The President may not be much when it comes to governance, but it’s been proven through two national elections he knows how to campaign.

I suspect the President isn’t so happy that those who were eager to cling to his coattails in 2008 and 2012 have determined the Emperor has no clothes.

Multiple Democrats running for the U.S. Senate, or struggling to get re-elected, have done all they can to avoid answering whether or not they even voted for the President.

When you think it is more damaging to admit that you voted for someone than it is to avoid answering the question altogether, you know things are bad.

The President had to know that his first comments were going to be used against his party’s candidates in this year’s midterm elections.

Then, he clearly had to know that his second set of remarks were going to be the proverbial fork in the back of those candidates struggling to get out from under his horrendous poll numbers.

Why say them if you know they are going to hurt your fellow Democrats?

H.L. Mencken once remarked, “When somebody says it’s not about the money, it’s about the money.”

The President says his comments about those who voted for his agenda “… isn't about my feelings being hurt.” 

I think it’s fair to say it is about his feelings being hurt.

Some have suggested that the President is deliberately undermining his party’s own candidates because he thinks he can govern more effectively with Republicans in charge of Congress than with Congress being controlled by Democrats.

Bill Clinton proved he governed better with Republicans than with members of his own party.

But, America knows Bill Clinton.

And Barack Obama is no Bill Clinton.

Something tells me this is more personal and deeper than any strategic sense that the President and his advisors have in their mind about the future of his Presidency.

The President’s mad.  There’s little going well for him these days.  While there remains a desperate core of the liberal elite that still fawns over this President (i.e., Paul Krugman’s suggestion that the Obama Administration has been one of the most successful in history.) there are more that are running as fast as they can away from him and his Administration.

Obviously the President can’t publicly attack those that are doing their best to hide from him.

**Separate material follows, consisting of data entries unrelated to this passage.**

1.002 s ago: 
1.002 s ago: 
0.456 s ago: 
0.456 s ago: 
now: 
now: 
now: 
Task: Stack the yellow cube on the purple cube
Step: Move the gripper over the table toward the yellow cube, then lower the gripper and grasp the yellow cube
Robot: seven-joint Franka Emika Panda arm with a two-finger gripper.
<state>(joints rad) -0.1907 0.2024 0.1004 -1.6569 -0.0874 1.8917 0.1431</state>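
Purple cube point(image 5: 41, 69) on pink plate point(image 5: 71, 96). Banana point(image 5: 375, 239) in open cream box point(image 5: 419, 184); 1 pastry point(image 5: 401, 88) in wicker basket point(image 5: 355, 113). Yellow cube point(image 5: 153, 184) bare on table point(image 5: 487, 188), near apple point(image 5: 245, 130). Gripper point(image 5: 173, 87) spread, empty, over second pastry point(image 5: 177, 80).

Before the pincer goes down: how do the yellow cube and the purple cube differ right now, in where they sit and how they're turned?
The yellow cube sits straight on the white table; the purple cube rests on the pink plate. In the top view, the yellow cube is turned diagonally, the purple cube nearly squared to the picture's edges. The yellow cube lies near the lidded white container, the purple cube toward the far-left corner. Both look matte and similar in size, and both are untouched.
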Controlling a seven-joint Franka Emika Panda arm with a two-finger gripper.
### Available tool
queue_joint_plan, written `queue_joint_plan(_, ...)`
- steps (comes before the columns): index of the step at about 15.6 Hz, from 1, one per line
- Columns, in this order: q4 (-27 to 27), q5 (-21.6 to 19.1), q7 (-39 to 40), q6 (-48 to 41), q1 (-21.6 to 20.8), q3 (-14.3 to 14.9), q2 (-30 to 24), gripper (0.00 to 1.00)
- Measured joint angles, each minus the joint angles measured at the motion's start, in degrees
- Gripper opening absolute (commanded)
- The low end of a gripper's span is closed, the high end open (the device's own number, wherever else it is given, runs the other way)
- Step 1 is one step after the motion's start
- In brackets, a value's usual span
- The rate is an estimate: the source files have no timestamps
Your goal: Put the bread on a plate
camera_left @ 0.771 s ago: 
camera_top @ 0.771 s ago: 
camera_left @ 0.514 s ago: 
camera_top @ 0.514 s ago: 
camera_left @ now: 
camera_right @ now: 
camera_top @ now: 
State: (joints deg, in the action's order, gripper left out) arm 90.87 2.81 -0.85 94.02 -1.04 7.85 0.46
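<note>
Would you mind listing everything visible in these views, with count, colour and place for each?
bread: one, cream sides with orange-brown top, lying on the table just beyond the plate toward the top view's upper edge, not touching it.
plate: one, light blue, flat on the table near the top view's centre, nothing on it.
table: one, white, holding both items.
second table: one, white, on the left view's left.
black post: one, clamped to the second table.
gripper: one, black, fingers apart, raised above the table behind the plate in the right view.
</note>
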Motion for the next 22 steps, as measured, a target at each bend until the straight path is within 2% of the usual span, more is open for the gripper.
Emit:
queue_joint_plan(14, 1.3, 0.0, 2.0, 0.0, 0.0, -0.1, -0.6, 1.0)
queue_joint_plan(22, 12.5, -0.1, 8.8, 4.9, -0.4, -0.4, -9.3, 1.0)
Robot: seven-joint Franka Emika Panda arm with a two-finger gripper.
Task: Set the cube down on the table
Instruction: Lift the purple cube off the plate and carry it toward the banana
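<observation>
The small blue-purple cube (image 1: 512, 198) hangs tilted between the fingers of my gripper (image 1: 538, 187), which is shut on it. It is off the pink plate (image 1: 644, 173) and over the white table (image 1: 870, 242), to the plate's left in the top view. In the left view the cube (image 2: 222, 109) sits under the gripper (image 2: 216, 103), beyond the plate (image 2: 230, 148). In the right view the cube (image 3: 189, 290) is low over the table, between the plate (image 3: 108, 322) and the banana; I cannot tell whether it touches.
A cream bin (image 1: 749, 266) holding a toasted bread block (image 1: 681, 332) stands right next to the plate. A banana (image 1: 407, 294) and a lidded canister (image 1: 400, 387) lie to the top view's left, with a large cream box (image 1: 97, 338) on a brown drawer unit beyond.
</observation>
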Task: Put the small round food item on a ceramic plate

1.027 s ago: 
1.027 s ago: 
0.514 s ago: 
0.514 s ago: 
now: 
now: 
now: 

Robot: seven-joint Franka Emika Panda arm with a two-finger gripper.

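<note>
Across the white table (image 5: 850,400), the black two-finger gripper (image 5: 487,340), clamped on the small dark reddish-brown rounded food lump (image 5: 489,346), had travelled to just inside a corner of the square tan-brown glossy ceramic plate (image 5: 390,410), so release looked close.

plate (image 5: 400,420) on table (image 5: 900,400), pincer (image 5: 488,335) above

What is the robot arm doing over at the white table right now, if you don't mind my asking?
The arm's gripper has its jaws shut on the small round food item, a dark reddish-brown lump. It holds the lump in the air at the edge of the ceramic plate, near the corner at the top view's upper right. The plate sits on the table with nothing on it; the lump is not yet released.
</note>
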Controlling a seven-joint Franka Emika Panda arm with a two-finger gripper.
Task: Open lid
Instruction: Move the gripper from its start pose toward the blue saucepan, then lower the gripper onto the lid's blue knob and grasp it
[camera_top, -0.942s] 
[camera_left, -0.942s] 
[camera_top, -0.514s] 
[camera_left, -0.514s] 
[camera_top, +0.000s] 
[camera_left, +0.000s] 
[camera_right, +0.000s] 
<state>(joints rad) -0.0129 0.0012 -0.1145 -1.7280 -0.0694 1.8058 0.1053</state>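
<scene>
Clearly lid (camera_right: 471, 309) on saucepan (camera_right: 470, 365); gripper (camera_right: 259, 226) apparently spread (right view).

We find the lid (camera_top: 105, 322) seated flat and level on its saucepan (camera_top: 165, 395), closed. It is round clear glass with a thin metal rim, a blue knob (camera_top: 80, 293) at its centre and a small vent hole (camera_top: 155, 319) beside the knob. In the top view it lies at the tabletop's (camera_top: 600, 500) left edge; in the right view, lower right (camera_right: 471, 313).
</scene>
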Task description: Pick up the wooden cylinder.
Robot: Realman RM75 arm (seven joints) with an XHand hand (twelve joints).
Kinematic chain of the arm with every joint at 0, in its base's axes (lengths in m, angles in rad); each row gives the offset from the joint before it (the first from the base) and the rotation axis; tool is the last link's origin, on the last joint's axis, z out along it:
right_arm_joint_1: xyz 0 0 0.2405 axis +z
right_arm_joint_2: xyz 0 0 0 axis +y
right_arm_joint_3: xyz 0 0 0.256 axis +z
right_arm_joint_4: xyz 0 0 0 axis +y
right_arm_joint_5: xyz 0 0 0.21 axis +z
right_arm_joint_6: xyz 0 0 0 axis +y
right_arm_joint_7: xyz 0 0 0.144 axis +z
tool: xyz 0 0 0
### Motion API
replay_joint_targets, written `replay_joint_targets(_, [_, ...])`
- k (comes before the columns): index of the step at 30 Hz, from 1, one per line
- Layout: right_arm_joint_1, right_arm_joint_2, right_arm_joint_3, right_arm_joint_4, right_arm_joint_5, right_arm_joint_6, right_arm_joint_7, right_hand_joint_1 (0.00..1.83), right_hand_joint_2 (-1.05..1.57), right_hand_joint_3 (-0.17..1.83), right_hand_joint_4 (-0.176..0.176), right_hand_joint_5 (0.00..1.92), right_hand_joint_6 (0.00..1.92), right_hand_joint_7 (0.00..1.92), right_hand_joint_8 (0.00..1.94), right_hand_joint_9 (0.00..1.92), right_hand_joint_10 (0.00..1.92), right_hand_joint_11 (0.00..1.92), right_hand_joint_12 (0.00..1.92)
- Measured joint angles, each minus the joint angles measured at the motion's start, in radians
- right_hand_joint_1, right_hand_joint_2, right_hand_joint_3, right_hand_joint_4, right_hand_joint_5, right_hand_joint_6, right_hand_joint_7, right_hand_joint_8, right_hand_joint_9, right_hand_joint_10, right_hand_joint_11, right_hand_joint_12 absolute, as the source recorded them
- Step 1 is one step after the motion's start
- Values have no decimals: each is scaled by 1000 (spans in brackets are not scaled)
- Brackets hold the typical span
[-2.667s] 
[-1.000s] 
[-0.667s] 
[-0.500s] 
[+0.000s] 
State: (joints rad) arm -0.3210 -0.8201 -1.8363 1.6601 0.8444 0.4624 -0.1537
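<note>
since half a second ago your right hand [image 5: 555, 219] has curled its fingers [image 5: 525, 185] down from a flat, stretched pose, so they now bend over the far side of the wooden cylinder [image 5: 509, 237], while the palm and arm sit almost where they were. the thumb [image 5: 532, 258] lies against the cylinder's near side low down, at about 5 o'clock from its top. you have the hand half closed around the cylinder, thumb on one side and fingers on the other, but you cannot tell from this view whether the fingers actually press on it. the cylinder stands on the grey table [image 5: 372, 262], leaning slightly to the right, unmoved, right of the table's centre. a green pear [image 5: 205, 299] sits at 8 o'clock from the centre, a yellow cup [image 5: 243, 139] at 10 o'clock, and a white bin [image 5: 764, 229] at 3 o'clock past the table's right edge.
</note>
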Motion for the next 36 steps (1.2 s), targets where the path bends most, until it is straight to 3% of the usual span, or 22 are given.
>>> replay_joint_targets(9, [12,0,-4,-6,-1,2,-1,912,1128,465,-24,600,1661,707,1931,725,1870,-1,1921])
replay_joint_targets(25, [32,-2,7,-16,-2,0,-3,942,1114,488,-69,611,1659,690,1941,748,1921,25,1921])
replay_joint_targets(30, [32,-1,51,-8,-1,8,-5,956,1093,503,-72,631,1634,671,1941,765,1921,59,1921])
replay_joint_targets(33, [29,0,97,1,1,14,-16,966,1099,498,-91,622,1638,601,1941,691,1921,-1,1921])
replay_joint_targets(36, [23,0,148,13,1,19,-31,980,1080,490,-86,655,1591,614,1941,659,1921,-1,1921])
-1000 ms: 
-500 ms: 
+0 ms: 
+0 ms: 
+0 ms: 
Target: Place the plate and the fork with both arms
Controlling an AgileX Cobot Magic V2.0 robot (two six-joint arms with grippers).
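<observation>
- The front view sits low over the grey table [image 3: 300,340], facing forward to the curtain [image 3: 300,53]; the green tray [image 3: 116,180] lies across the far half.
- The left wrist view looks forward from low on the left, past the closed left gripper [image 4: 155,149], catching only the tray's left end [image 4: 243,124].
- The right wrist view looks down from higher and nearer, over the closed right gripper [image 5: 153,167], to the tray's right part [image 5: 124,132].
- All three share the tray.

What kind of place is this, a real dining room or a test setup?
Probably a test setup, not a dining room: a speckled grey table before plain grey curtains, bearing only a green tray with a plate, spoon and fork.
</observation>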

Instead he’s killing them with kindness.

Praising their support of his policies.  Making it known that they were there with him every step of the way.  That a vote for them is a vote for him. 

The President says that his party’s candidates need to do what they have to do to win – including pretending he doesn’t exist between now and Election Day.

He also says that he is going to be responsible for driving turnout.

On October 25, 1964 Minnesota Vikings Defensive End Jim Marshall recovered a fumble and ran 66 yards with it the wrong way into his own team’s end zone.

While Marshall excitedly celebrated in the end zone, not understanding the damage he inflicted on his own team, the same cannot be said of this President.

He knows the game.  He also knows how it is played.

No matter how much his frantic Democratic allies wave at him from the sidelines trying to get him run the other way, he’s bound and determined to go his own way.

Which, in the end, has always been his way.